Perbedaan dalam cara penghitungan garis kemiskinan antara BPS dan Bank Dunia menciptakan perbedaan dalam hasil pengukuran kemiskinan. Di Indonesia, BPS biasanya melaporkan persentase penduduk yang berada di bawah garis kemiskinan nasional, yang cenderung lebih tinggi daripada angka yang dihitung dengan standar Bank Dunia.

  • BPS: Menghitung garis kemiskinan dengan mempertimbangkan pengeluaran per kapita untuk kebutuhan pangan dan non-pangan, yang lebih mencerminkan kondisi sosial-ekonomi lokal. Misalnya, dalam laporan terbaru, garis kemiskinan di Indonesia diperkirakan sekitar Rp 500.000 per bulan per orang (tergantung wilayah dan inflasi).
  • Bank Dunia: Dengan menggunakan standar internasional (USD 1,90 per hari), garis kemiskinan di Indonesia akan terlihat jauh lebih rendah jika dihitung berdasarkan pengeluaran dalam dolar AS. Namun, angka ini tidak memperhitungkan perbedaan biaya hidup yang signifikan di berbagai negara, termasuk Indonesia.

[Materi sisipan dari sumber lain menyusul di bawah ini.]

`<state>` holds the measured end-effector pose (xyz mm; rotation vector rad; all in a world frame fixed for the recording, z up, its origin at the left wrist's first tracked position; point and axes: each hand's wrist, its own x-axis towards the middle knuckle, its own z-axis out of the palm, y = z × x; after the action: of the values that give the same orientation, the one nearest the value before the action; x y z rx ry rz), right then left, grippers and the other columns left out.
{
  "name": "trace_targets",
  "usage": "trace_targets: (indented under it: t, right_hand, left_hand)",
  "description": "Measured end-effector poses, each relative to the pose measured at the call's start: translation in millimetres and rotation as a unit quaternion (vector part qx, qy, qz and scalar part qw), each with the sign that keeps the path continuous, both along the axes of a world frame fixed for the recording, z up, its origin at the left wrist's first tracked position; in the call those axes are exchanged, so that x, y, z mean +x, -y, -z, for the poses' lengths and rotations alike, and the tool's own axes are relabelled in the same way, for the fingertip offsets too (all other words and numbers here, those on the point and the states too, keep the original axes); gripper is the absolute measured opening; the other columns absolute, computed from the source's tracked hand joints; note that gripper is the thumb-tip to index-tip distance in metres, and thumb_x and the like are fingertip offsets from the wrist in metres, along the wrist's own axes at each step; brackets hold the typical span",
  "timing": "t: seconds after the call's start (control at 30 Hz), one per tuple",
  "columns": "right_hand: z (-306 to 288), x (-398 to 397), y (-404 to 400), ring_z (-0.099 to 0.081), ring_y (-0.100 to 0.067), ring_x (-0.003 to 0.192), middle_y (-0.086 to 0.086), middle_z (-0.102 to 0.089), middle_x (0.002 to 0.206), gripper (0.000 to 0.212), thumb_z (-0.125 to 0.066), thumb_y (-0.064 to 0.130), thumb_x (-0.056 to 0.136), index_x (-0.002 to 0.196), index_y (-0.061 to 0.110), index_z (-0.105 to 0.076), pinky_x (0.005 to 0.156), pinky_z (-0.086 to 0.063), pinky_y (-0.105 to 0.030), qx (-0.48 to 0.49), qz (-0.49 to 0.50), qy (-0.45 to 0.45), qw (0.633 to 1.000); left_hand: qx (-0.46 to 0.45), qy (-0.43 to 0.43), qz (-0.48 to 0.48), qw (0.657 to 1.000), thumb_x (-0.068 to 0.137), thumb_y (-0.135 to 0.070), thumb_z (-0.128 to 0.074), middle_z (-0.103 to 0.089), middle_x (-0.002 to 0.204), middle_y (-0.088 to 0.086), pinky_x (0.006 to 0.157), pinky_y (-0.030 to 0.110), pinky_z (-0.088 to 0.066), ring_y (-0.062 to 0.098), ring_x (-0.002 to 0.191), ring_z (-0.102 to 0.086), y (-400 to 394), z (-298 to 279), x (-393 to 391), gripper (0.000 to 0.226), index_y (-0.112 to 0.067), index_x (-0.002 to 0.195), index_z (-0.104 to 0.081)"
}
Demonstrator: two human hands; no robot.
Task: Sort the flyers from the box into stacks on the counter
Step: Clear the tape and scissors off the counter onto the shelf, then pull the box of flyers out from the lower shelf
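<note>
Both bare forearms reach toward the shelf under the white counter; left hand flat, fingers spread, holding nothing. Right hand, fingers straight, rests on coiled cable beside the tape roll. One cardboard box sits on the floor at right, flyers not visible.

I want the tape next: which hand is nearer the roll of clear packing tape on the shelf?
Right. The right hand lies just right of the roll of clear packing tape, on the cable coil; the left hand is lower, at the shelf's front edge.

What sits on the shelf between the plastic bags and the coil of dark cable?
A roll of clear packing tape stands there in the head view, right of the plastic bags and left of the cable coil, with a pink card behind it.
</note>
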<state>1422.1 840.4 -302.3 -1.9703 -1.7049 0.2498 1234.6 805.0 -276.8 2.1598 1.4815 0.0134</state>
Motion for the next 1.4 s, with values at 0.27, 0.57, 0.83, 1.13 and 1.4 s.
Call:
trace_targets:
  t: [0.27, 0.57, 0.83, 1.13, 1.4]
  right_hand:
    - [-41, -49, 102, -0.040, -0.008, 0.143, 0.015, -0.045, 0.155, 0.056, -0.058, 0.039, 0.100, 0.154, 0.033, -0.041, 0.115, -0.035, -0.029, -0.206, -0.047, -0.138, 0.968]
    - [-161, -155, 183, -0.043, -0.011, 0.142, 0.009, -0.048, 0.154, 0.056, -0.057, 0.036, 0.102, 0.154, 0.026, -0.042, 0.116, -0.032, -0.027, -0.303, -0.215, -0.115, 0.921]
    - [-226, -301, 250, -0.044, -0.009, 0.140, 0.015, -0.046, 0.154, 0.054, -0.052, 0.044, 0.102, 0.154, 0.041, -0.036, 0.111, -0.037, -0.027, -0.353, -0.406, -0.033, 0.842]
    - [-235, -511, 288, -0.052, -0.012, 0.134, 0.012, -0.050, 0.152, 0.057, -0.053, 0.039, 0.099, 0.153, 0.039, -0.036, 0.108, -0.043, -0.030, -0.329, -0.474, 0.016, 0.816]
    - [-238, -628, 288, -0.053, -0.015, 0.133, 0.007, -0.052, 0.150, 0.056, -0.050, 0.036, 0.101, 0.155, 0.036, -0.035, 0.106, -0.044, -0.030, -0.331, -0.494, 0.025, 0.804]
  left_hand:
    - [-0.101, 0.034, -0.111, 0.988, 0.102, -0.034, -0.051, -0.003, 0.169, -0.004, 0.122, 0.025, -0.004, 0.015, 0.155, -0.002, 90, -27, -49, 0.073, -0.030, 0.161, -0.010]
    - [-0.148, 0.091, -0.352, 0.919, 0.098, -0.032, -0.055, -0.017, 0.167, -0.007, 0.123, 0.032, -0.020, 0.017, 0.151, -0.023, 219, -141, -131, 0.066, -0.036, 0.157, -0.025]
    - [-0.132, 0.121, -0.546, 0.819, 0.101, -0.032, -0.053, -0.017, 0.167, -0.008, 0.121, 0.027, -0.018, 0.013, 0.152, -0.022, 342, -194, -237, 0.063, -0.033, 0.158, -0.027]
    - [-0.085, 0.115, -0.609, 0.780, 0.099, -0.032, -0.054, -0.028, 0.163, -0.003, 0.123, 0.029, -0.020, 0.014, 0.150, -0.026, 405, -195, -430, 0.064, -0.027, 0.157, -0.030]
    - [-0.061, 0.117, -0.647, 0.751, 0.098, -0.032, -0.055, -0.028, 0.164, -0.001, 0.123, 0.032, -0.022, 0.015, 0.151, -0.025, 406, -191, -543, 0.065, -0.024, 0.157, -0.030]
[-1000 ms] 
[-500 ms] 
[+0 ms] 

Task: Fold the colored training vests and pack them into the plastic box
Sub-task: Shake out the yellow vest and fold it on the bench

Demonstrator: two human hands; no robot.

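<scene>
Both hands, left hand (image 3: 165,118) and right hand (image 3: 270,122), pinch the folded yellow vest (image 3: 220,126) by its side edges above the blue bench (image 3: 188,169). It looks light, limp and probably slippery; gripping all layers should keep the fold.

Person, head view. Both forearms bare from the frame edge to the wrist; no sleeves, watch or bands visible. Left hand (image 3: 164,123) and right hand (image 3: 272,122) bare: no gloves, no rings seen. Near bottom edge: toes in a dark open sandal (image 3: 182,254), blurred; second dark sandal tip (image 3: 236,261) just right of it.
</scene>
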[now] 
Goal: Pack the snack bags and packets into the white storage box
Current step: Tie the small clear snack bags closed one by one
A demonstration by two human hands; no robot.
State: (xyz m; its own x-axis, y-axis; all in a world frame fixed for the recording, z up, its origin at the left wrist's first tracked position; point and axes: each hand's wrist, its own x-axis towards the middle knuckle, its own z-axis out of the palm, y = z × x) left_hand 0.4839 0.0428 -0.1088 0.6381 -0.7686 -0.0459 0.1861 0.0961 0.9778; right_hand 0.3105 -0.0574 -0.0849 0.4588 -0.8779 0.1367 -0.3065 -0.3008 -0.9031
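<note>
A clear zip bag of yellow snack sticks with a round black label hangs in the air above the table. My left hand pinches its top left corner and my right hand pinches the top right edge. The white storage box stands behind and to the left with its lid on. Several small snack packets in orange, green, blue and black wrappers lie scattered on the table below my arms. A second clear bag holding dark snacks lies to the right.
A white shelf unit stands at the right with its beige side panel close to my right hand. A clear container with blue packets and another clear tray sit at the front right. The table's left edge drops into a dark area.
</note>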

Perbedaan ini berimplikasi pada kebijakan kemiskinan. Pemerintah Indonesia, misalnya, dapat merancang program bantuan sosial dan kebijakan penanggulangan kemiskinan berdasarkan garis kemiskinan yang lebih relevan dengan kondisi lokal. Di sisi lain, Bank Dunia mungkin menggunakan standar garis kemiskinan internasional untuk membandingkan tingkat kemiskinan antarnegara.

5. Mengapa Ada Perbedaan?

Ada beberapa alasan mengapa BPS dan Bank Dunia menggunakan pendekatan yang berbeda dalam menghitung garis kemiskinan:

  • Konteks Lokal vs. Internasional: BPS menyesuaikan garis kemiskinan dengan kondisi sosial dan ekonomi Indonesia, yang memperhitungkan berbagai faktor lokal seperti pola konsumsi masyarakat dan inflasi. Bank Dunia, sementara itu, lebih fokus pada ukuran yang dapat digunakan untuk membandingkan kemiskinan antarnegara di tingkat global.
  • Pendekatan Berbeda: BPS lebih menekankan pada pengeluaran, sedangkan Bank Dunia menggunakan pendekatan berbasis pendapatan. Pengeluaran dianggap lebih mencerminkan kemampuan seseorang untuk memenuhi kebutuhan hidup sehari-hari, sedangkan pendapatan lebih menunjukkan potensi daya beli.
  • Tujuan Penghitungan: BPS bertujuan untuk memberikan gambaran yang lebih akurat mengenai keadaan kemiskinan di Indonesia. Sementara itu, Bank Dunia bertujuan untuk memberikan ukuran kemiskinan yang dapat digunakan secara global, meskipun hal ini tidak selalu mencerminkan perbedaan dalam biaya hidup antarnegara.

6. Kesimpulan

Perbedaan dalam penghitungan garis kemiskinan antara BPS dan Bank Dunia mencerminkan perbedaan dalam metodologi dan tujuan masing-masing. Meskipun Bank Dunia memberikan standar garis kemiskinan yang seragam secara internasional, penghitungan BPS lebih berfokus pada konteks lokal Indonesia. Oleh karena itu, pemahaman tentang garis kemiskinan harus dilakukan dengan hati-hati, tergantung pada kerangka pengukuran yang digunakan, dan lebih baik jika disesuaikan dengan kondisi sosial ekonomi setempat.

Perbedaan ini tidak membuat satu penghitungan lebih benar atau lebih salah, melainkan mencerminkan kebutuhan untuk mempertimbangkan berbagai faktor yang memengaruhi standar hidup dan kesejahteraan masyarakat di masing-masing negara.